Он неожиданно приблизил своё лицо к моему, подмигнул и громко прошипел:
– Некоторые говорят, что так – светится фиолетовой тьмой – вход в ад. – Он исполнил театральную паузу, оглянулся через плечо, будто бы желая убедиться в приватности наших речей, и закончил: – Но я так не считаю. Ад там имеет выход!
Неуместный ледяной хохот его словно отразился эхом между валунами. Прокричав, что перерыв затянулся, он пообещал, что скоро, скоро я всё узрю, и исчез в зарослях сада, быстрым шагом удалившись по тропе, ведущей к дому.
Решив не искушать судьбу до срока, медленно последовал я за ним.
Обед не собрал и пяти человек за столом, никого из них я толком не помнил по именам, и был рад, когда получил возможность откланяться, сославшись на дела и отсутствие аппетита. Все устремления мои укладывались в размышление, как бы изыскать повод для встречи с княжной, неудивительно посему, что в коридоре за поворотом почудились мне быстрые лёгкие шажки её ножек, и я ускорил свою громкую поступь. За углом, впрочем, оказалось пустынно и уныло. В комнатке своей улёгся я отдохнуть, и из-под подушки с удивлением выудил некую книжку в потёртом кожаном переплёте. Сердце моё участилось, когда представил я себе княжну Анну, ищущую повод встретиться и оставившую странное послание столь пикантным способом. Вскоре, однако, романтические переживания уступили место тревожному изумлению. Я листал нечто вроде рабочего дневника, и принадлежал он, без сомнения князю Прозоровскому. Прежде же чем догадаться об этом, я пробежал глазами около десятка страниц, наполненных то убористыми письменами на непонятных языках, то неразборчивой латынью задом наперёд, то рисунками, вызвавшими мой неподдельный интерес. В какую-то проклятую минуту разум мой, догадавшийся уже о потаённости этих записок, потеснил совесть, уговаривавшую закрыть чужую тетрадь, но я старался убедить себя, что памятная книжка попала ко мне не без желания автора.

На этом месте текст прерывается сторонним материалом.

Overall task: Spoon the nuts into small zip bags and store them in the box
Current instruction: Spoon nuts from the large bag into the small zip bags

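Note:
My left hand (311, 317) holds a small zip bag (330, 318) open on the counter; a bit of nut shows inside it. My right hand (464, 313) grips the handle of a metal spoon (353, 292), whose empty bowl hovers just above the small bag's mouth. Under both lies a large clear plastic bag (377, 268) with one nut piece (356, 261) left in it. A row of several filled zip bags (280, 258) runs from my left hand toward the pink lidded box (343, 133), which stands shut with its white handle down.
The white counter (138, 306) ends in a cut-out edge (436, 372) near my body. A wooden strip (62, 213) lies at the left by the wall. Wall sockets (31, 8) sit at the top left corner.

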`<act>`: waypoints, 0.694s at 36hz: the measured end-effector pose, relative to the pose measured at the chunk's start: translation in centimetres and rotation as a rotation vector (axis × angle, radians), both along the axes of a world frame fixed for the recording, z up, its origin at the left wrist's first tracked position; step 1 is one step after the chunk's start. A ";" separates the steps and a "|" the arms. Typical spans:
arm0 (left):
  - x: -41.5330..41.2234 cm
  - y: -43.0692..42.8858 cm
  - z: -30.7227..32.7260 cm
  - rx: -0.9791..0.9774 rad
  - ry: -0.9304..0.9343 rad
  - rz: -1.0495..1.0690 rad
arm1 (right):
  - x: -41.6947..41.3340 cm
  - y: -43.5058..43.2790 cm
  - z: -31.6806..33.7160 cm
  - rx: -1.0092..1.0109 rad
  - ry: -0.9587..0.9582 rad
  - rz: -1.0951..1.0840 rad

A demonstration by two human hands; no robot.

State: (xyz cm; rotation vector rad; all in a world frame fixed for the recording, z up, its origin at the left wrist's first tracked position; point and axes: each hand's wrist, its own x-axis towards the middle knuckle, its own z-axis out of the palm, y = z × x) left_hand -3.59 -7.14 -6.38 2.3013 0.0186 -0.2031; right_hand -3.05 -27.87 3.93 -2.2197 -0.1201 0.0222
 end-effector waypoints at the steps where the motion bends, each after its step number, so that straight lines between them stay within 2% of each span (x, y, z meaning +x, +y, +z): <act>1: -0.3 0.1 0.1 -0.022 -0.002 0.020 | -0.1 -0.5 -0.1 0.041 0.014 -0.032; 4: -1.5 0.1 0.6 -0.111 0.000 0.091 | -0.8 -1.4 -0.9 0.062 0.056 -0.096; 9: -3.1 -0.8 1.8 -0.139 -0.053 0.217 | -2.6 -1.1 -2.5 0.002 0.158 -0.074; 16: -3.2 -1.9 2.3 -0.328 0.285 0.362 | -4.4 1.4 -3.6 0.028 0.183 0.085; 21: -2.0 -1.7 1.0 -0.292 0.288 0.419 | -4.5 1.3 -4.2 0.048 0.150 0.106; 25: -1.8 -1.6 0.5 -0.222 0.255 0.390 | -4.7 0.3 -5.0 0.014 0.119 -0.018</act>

На одном рисунке я невольно остановился надолго. Вписанный в пентаграмму скелет навевающего жуть крылатого существа живо напомнил мне позой витрувианского человека Леонардо, также расчерченный пропорциями и цифрами. Фальшивая в своей глубинной сущности и чуждая мне мода на творения великого мастера и его манеру шифровать свои записки вызвала у меня горечь и неудовольствие, но я как прикованный рассматривал фигуру, пока не услышал за дверью скрип от чьих-то крадущихся шагов.

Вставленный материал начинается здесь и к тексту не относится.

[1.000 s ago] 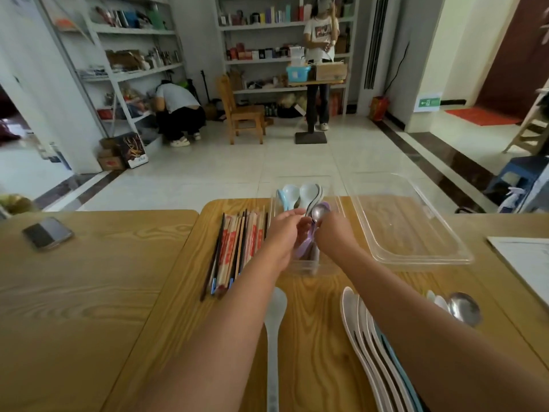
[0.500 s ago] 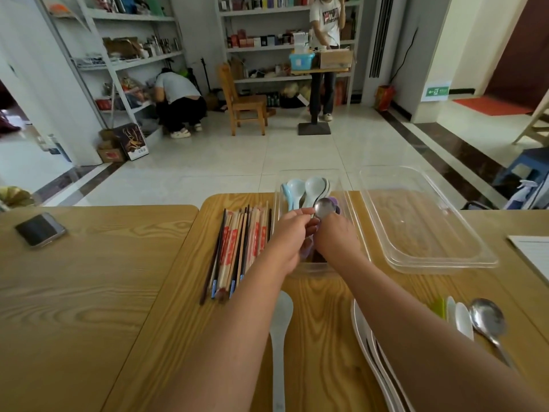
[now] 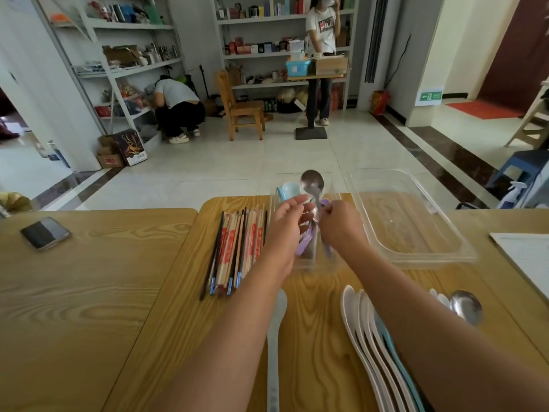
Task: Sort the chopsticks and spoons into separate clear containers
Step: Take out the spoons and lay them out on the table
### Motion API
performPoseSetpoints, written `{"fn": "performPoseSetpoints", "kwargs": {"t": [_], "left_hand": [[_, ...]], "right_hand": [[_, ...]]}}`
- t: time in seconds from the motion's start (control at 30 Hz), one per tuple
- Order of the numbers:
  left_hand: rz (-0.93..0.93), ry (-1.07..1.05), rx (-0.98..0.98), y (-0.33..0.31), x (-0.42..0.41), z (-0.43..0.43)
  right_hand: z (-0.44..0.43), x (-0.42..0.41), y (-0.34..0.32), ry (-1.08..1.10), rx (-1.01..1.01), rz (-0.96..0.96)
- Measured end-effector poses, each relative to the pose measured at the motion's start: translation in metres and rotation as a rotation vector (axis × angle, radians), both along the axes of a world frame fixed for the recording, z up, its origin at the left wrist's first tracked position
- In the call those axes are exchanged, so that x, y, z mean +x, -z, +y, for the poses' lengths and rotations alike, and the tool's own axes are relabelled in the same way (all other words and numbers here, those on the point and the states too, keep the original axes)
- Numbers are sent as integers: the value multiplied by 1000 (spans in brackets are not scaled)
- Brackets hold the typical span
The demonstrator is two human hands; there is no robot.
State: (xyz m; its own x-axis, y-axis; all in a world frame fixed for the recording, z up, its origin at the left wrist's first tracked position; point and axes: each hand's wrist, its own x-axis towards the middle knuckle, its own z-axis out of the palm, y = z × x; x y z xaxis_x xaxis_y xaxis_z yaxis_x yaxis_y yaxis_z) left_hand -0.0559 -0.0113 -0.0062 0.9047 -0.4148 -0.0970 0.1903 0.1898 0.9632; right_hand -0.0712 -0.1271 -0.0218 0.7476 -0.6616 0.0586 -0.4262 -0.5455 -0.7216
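Observation:
My right hand (image 3: 338, 228) pinches the handle of a metal spoon (image 3: 312, 181), whose bowl stands up above the narrow clear container (image 3: 307, 263). That container holds a blue spoon (image 3: 286, 190) and purple spoons (image 3: 306, 243). My left hand (image 3: 289, 223) is right beside the spoon handle, fingers curved over the container; whether it grips anything is hidden. A bundle of chopsticks (image 3: 237, 248) lies on the table left of the container. The wide clear container (image 3: 451, 248) to the right holds nothing.
White spoons (image 3: 361, 328) are stacked near my right forearm, and one white spoon (image 3: 276, 337) lies under my left arm. Another metal spoon (image 3: 466, 306) lies at the right. A phone (image 3: 44, 233) and paper (image 3: 525, 257) flank the table. People stand by far shelves.
The metal spoon has risen from between my hands and now stands with its bowl above the narrow container. My head has tilted up slightly.

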Motion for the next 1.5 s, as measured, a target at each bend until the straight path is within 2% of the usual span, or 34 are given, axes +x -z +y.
{"fn": "performPoseSetpoints", "kwargs": {"t": [0.13,0.23,0.43,0.53,0.67,0.73,0.87,1.0,1.13,1.37,1.5], "left_hand": [[33,47,-93,-14,-38,-7],[112,134,-82,-11,-73,-20],[96,98,98,-2,-83,-29],[65,96,167,1,-74,-27],[31,103,232,-1,-59,-31],[19,106,293,2,-53,-34],[2,132,327,7,-44,-37],[-18,173,333,7,-41,-40],[-14,189,323,9,-41,-41],[-16,237,294,-3,-59,-45],[-3,256,251,-7,-83,-50]], "right_hand": [[-21,-57,-18,32,77,-100],[-33,-99,-31,85,73,-87],[-37,-115,-32,67,198,-20],[-48,-115,-22,95,276,-45],[-66,-103,-13,57,140,-20],[-70,-96,-14,-27,9,61],[-82,-78,-22,-147,-220,411],[-91,-66,-23,-124,-232,538],[-95,-62,-16,-40,-147,559],[-91,-72,-16,74,-13,381],[-77,-112,-29,62,186,33]]}}
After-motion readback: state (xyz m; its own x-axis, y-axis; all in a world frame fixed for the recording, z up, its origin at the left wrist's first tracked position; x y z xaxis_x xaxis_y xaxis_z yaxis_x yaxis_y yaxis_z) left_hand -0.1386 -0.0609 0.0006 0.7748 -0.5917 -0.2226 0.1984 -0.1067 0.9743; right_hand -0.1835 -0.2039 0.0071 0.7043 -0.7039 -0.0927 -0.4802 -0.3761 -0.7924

Через мгновение некто постучал. От того ли, что разглядывание чужого дневника уже само виделось мне чем-то преступным, или от подспудного желания продолжить после чтение запретных страниц, но я спрятал книжку за пазуху. Едва успел я сделать это, как дверь отворилась, и мне пришлось принуждённо окрикнуть мажордома, уже ступившего бесцеремонно через порог. Он, правда, тут же извинился за вторжение, использовав для этого тональности, коими старшие понукают подчинённых слуг. Нехотя объяснив, что полагал комнату мою пустующей, ибо никто не ответил на стук, он не покинул её, а напротив, принялся вглядываться в окружающие предметы, но более всего в меня. Взгляд его нашёл я ещё менее искренним, нежели когда обещал он мне тёплую постель.

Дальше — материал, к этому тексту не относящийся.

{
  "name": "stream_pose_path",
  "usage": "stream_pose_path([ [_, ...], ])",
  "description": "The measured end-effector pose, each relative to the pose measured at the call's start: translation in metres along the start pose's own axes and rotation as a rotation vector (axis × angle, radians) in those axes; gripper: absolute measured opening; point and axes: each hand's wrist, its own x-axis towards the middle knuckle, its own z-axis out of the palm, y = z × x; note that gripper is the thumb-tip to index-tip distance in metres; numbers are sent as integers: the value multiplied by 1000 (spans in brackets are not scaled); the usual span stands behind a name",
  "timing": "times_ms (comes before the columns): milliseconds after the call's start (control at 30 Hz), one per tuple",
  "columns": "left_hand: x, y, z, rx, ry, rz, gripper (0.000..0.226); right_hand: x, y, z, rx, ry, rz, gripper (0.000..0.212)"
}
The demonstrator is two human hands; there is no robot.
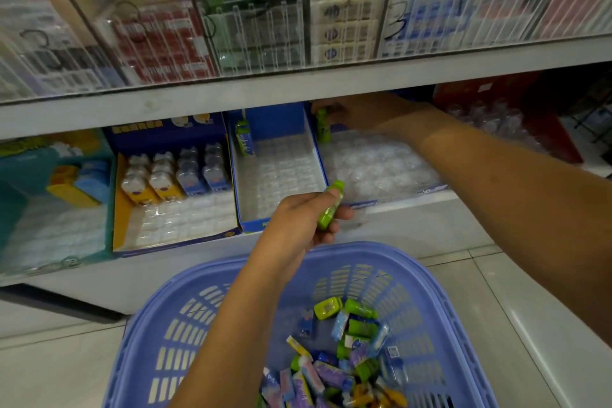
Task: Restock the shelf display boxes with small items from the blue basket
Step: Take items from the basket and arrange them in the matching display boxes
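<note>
The right hand reaches under the upper shelf into the rightmost blue cardboard display box, its grip closed on a small green bottle held upright at the box's back left corner, above a clear plastic insert tray. The left hand hovers in front of the lower shelf, above the far rim of the blue slotted plastic basket, its grip pinching a second small green item between thumb and curled fingers, tilted with its cap towards the boxes. The basket sits on the pale tiled floor and holds a loose heap of small green, blue, purple and yellow packets in its near right part. The middle blue display box carries one green-and-blue carton standing at its back left. To its left, a yellow-and-blue box holds rows of small white-capped bottles. The upper shelf carries clear acrylic cases with blurred packs.
</note>
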Motion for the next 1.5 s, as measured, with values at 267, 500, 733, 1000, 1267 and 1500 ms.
stream_pose_path([
  [267,1,3,3,-149,-3,-86,34,1,-1,12,16,54,39,44],
  [500,-13,9,10,-306,-62,-65,37,-21,-27,14,18,177,106,43],
  [733,-20,9,7,-412,-96,120,26,-95,-57,7,759,339,176,15],
  [1000,-13,15,29,-242,7,243,33,-141,-54,-7,727,228,68,21],
  [1267,-13,-26,42,1378,-39,517,59,-66,-17,-3,121,422,163,17],
  [1500,-8,-31,34,1404,-8,647,60,-28,4,8,85,221,139,35],
])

– Не попадала ли к вам одна кожаная тетрадь? – проскрипел он, и я чуть не вздрогнул. Подозрение, что дневник мне подкинули и теперь подослали слугу уличить меня в мнимой краже и унизить, мгновенно сменили мечты о причастности к этому делу Анны и вскоре совершенно окрепли. Одновременно мне казалось, что книжица упрятана плохо, и толщина её может быть выдаваема неестественно топорщащейся одеждой, посему я неловко замер рукой в нелепом движении.